Try it: Copy exactly the lines from the beginning of the data down to and including the line holding "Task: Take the", without any pictures.

**** Records shown ****

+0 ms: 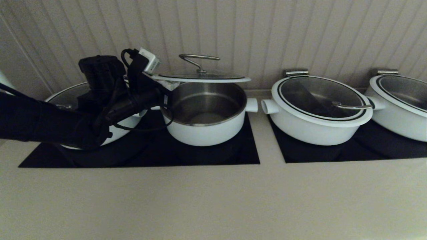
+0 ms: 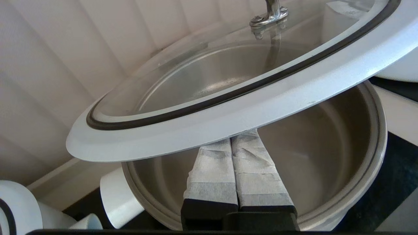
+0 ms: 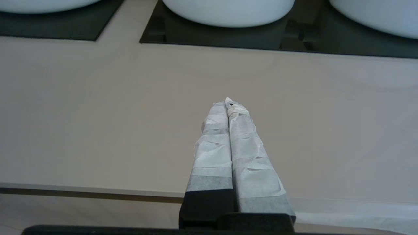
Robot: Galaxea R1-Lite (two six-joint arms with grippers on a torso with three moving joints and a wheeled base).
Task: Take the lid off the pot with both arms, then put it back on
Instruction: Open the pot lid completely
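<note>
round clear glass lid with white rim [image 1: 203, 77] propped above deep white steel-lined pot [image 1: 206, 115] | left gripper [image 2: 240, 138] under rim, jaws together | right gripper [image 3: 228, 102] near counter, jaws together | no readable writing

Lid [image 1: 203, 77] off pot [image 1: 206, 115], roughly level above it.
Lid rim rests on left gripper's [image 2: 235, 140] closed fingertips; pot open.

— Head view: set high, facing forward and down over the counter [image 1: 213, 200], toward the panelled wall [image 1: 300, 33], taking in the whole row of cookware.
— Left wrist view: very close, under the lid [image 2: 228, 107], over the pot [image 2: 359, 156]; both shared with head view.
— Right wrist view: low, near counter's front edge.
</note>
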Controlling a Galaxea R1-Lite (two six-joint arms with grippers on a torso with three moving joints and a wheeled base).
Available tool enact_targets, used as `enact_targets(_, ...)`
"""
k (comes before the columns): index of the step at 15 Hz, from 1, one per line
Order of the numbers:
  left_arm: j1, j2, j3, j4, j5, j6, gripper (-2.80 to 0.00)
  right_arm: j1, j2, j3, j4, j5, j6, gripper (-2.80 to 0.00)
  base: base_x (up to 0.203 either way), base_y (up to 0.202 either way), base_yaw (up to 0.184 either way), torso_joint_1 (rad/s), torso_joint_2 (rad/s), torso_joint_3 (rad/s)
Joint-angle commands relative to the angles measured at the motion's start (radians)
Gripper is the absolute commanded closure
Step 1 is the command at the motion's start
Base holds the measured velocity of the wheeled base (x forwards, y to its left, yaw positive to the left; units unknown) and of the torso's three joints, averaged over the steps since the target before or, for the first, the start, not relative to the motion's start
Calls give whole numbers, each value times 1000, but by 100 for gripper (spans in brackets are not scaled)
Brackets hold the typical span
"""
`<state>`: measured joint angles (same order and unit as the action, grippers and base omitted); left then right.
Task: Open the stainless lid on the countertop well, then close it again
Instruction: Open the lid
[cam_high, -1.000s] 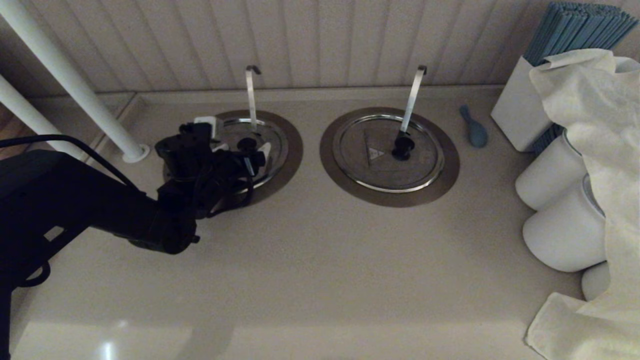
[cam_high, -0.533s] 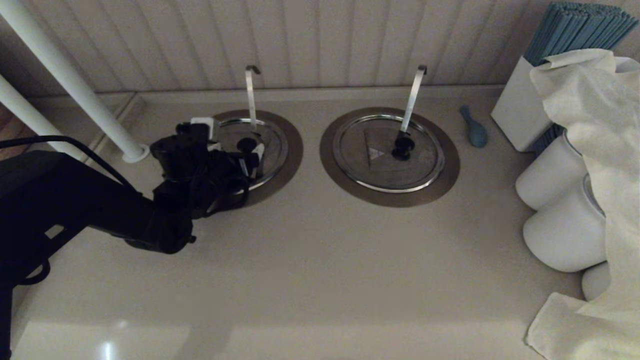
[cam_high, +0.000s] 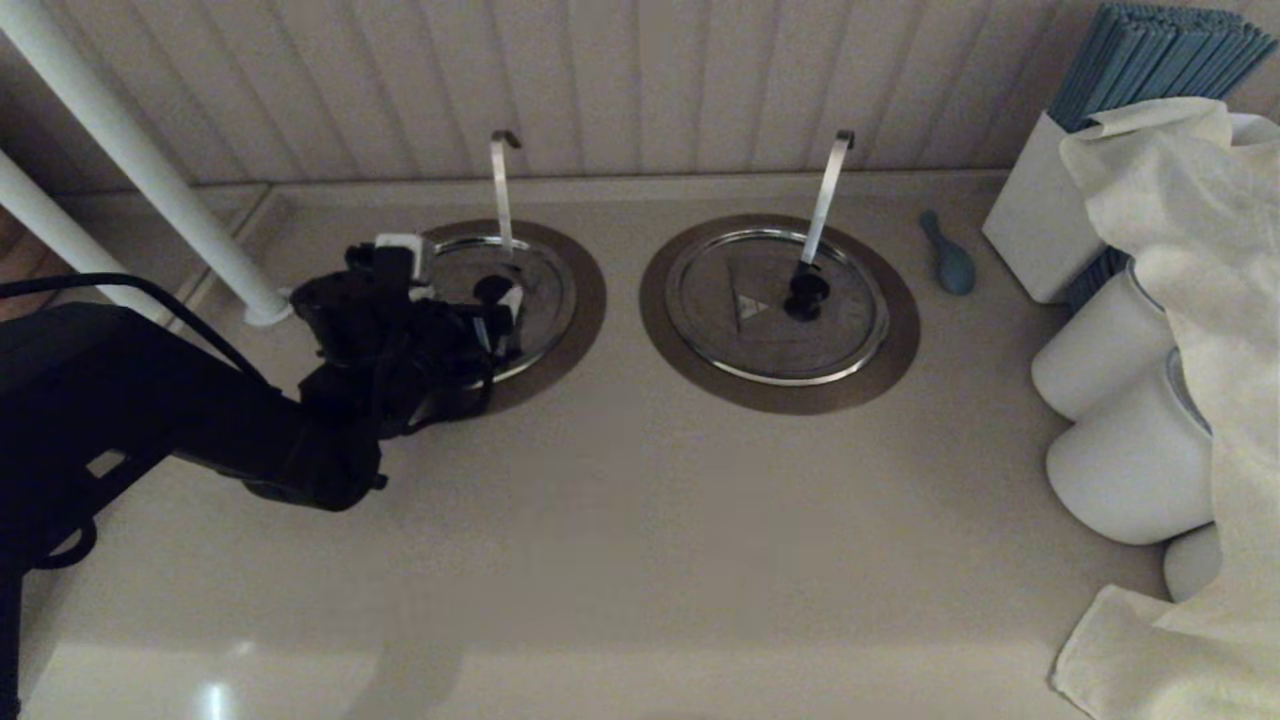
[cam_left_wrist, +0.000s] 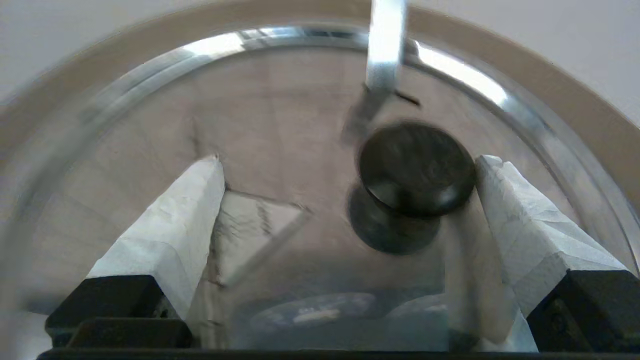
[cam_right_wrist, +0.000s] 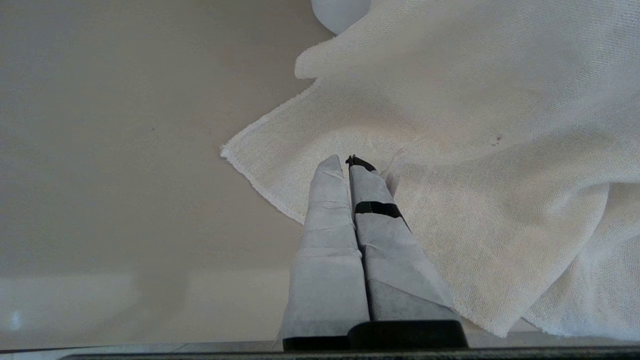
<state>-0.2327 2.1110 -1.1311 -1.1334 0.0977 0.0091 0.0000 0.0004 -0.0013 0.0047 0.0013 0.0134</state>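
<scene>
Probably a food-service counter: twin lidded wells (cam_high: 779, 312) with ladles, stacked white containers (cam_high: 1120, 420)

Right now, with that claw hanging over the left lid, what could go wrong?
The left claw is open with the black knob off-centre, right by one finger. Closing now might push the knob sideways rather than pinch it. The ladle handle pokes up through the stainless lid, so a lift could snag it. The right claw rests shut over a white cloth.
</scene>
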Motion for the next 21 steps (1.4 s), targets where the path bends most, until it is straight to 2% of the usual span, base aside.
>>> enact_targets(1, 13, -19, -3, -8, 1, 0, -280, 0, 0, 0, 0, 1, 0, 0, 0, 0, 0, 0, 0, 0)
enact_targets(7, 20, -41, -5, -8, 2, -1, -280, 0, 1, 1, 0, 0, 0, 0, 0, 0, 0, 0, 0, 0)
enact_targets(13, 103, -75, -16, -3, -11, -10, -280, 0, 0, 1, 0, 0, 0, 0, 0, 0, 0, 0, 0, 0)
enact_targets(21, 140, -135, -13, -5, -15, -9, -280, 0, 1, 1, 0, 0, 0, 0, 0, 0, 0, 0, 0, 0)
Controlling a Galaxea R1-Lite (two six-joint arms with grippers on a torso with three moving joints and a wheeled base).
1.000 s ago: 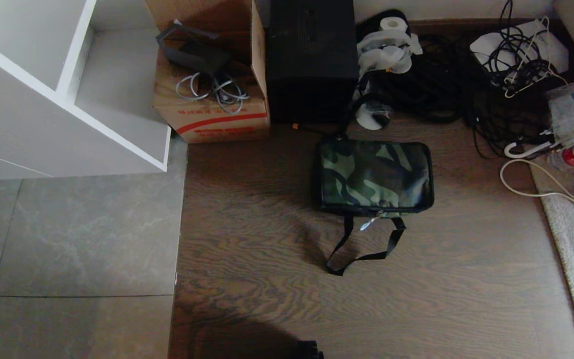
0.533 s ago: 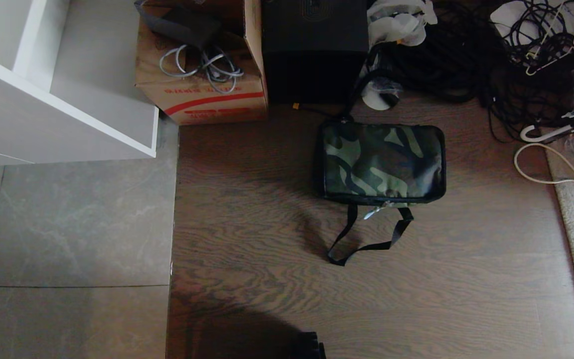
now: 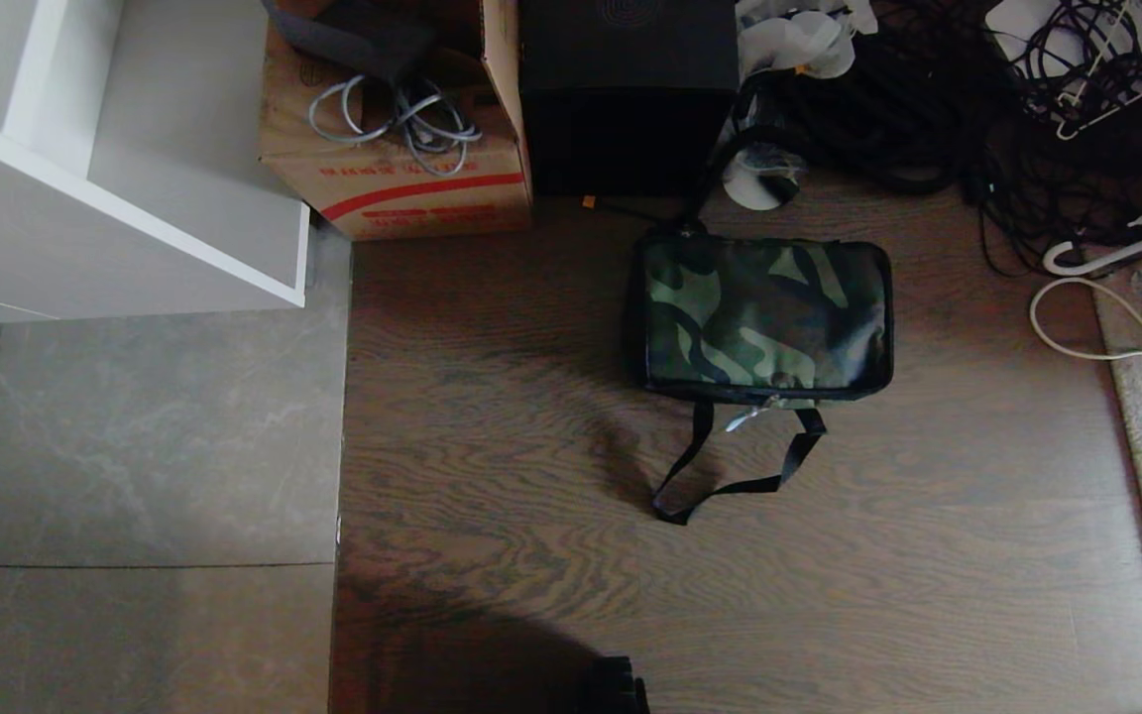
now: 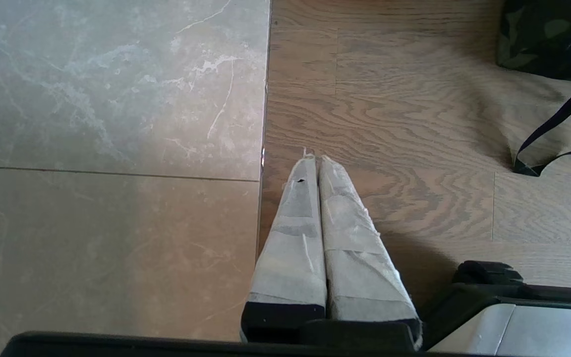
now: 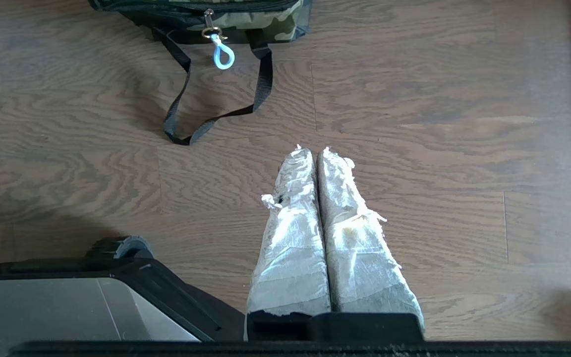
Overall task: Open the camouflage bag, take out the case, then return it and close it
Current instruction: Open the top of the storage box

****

Expected answer:
+0 ms: 
+0 ms: 
+0 ms: 
Robot: Galaxea R1-Lite (two six-joint arms with grippers on a torso with three moving joints and a wheeled base).
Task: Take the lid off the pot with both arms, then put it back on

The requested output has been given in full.